REQUIREMENT: The listing should be returned in its entirety, exactly as given.

DATA SEGMENT:

○ ○ ○

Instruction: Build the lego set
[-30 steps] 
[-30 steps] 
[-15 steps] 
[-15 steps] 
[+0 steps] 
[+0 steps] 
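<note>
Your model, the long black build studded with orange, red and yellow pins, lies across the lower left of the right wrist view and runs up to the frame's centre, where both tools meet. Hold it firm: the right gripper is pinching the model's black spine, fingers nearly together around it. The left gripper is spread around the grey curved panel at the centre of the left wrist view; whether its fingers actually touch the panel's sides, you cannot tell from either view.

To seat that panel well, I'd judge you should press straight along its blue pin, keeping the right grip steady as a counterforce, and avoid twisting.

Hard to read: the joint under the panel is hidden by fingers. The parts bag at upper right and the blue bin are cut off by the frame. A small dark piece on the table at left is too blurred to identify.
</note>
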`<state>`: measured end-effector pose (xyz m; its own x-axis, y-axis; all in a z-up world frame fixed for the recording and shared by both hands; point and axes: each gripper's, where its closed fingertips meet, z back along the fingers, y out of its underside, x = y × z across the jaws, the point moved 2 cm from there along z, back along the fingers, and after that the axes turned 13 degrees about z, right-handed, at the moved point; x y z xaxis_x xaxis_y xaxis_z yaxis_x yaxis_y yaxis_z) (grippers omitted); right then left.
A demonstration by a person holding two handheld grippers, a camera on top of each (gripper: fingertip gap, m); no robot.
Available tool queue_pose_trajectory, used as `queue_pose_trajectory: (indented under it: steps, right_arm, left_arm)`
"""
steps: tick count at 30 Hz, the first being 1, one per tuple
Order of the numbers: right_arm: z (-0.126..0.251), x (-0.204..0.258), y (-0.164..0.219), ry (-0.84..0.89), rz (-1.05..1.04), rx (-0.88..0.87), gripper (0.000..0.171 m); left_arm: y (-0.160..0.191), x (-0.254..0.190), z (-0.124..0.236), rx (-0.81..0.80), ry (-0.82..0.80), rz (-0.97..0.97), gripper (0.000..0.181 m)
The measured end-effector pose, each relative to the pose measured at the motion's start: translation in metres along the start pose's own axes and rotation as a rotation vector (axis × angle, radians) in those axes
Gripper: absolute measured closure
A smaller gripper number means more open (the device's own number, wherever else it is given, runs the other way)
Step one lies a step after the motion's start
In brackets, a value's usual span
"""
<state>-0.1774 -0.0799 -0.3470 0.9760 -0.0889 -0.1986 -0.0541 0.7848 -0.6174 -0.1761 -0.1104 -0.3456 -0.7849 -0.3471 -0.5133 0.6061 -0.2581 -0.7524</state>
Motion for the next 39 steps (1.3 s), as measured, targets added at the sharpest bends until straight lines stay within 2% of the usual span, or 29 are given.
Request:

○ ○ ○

SOLUTION FOR THIS PROBLEM:
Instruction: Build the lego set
[-30 steps] 
[-30 steps] 
[-15 steps] 
[-15 steps] 
[+0 steps] 
[+0 steps] 
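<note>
Your model, the long black build studded with orange, red and yellow pins, lies across the lower left of the right wrist view and runs up to the frame's centre, where both tools meet. Hold it firm: the right gripper is pinching the model's black spine, fingers nearly together around it. The left gripper is spread around the grey curved panel at the centre of the left wrist view; whether its fingers actually touch the panel's sides, you cannot tell from either view.

To seat that panel well, I'd judge you should press straight along its blue pin, keeping the right grip steady as a counterforce, and avoid twisting.

Hard to read: the joint under the panel is hidden by fingers. The parts bag at upper right and the blue bin are cut off by the frame. A small dark piece on the table at left is too blurred to identify.
</note>
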`<state>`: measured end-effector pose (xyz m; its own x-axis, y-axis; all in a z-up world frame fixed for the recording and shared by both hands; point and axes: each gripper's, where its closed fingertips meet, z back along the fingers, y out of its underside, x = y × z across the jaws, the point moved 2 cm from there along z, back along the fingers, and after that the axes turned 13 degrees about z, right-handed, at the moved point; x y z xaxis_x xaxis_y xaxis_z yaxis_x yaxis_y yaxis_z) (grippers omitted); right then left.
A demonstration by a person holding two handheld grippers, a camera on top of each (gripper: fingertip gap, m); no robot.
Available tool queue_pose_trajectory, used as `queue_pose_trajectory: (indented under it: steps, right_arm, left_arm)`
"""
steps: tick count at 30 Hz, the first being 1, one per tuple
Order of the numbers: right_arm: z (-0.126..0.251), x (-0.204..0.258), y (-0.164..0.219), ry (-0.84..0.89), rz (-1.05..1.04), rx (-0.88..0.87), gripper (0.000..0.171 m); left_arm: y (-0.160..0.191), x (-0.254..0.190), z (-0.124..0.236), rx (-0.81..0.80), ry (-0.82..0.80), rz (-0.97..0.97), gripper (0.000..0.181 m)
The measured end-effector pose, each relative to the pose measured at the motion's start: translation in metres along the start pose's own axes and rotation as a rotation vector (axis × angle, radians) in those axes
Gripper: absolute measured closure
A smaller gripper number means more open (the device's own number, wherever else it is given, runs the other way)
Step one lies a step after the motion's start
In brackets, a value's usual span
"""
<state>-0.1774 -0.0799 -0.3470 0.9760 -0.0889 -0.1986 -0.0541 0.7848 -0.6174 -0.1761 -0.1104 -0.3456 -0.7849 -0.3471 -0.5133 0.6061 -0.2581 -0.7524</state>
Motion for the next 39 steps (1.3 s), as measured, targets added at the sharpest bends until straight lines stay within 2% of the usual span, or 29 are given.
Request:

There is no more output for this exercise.